> _TO DO_
From the listing below, copy only the lines from the line that contains "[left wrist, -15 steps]" to the line that contains "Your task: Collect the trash", counting those two lines as part of the copy.

> _MATERIALS PROVIDED_

^^^^^^^^^^^^^^^^

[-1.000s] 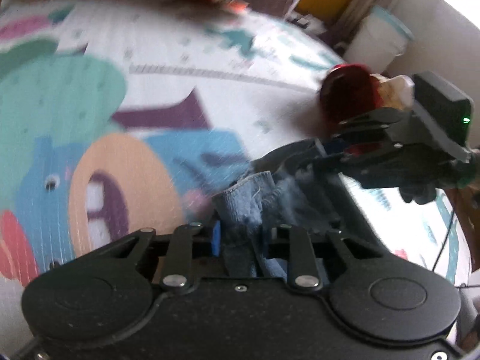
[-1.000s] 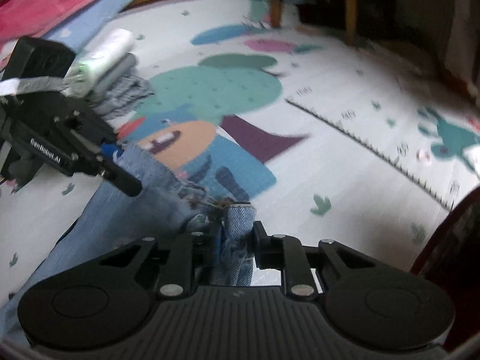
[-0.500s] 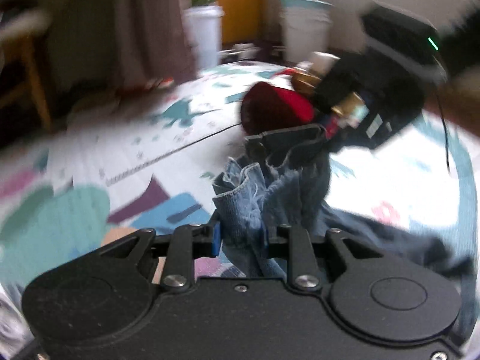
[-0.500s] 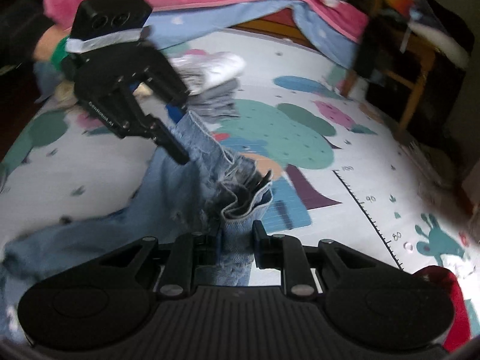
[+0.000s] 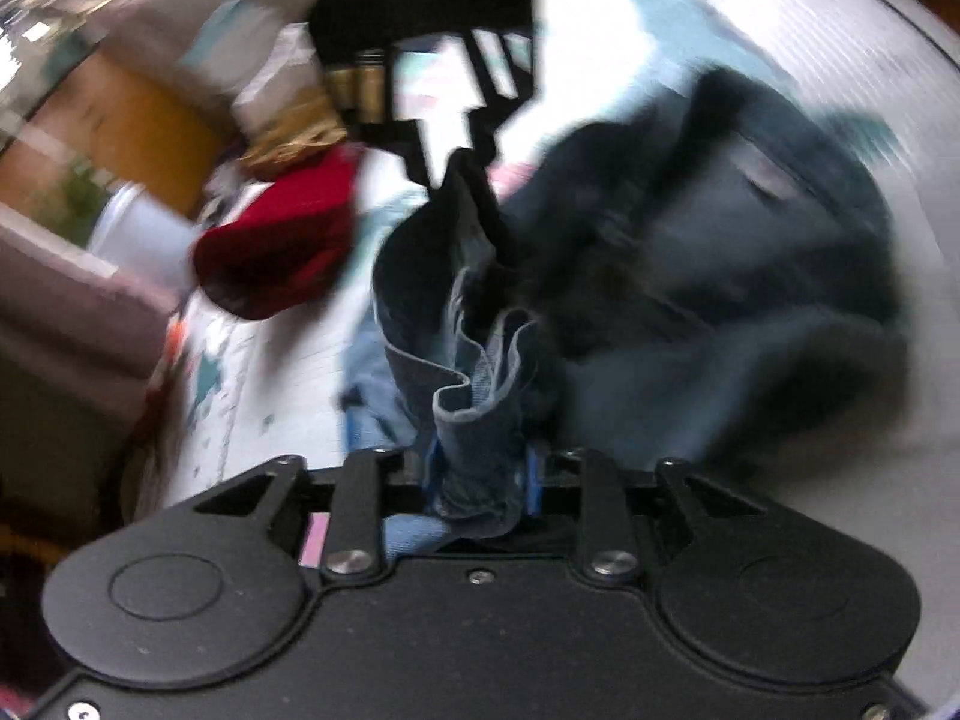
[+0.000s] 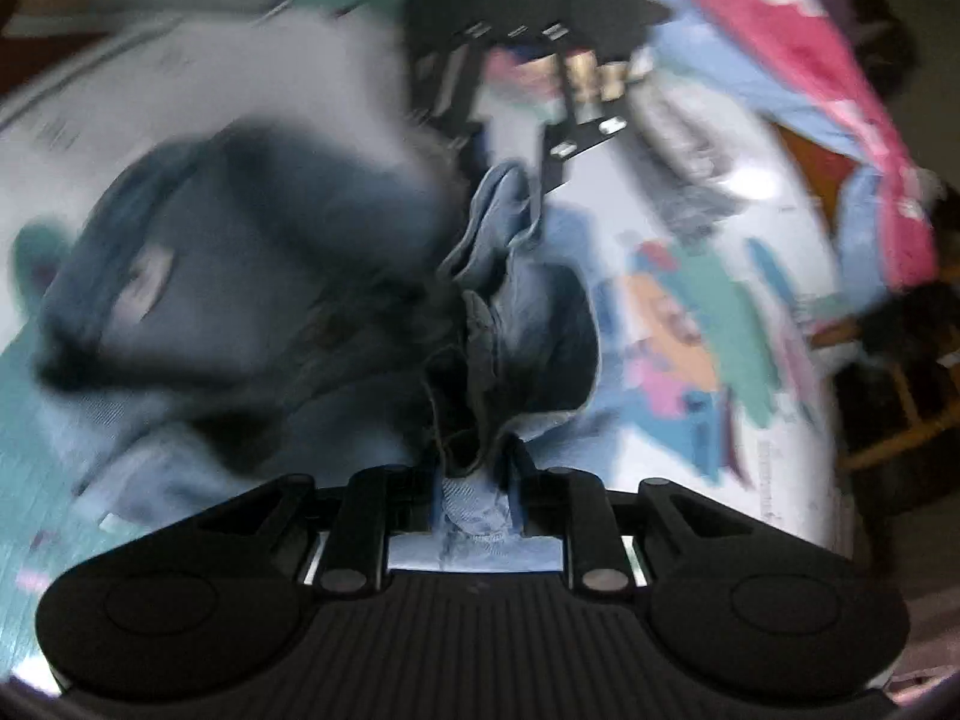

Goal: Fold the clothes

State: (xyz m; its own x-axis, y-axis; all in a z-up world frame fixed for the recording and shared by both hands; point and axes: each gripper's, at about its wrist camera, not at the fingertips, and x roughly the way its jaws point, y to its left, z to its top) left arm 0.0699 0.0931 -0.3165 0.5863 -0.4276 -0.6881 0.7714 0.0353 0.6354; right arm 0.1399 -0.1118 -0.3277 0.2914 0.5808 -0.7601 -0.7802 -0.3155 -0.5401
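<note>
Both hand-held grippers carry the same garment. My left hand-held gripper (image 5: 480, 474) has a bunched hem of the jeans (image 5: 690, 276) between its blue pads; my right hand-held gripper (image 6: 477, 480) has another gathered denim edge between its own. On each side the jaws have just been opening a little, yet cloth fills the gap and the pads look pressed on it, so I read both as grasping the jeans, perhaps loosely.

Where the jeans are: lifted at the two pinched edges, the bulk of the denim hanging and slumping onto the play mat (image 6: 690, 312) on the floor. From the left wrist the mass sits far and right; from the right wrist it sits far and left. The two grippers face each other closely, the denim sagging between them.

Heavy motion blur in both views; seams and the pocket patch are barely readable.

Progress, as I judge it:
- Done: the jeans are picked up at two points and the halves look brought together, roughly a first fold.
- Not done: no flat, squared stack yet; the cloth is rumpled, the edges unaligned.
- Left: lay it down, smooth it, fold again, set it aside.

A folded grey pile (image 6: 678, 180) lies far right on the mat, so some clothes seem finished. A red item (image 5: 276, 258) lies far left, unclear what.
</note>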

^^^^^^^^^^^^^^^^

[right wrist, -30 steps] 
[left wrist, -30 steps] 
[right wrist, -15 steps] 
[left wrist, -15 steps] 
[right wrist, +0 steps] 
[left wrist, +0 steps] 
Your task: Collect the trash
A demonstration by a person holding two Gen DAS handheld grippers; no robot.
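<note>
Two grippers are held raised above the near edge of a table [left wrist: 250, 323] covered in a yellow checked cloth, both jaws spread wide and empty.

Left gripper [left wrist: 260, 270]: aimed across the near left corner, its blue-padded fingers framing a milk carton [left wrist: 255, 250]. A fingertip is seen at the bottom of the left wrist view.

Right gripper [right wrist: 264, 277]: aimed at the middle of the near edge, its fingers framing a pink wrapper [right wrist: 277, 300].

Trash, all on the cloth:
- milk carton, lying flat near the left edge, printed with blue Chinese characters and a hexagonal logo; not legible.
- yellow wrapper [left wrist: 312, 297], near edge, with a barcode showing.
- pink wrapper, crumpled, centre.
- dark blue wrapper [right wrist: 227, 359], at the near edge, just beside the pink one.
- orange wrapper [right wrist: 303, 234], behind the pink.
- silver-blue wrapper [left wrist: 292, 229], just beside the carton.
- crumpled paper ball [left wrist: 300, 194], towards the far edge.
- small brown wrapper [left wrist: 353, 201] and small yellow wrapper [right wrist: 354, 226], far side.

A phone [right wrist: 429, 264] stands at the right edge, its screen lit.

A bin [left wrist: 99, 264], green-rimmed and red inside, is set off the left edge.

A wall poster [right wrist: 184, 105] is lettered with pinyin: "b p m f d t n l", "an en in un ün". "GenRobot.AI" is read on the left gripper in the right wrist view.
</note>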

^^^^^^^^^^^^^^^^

> _SOLUTION TO THIS TASK_
[left wrist, -15 steps] 
[right wrist, +0 steps] 
[left wrist, +0 steps] 
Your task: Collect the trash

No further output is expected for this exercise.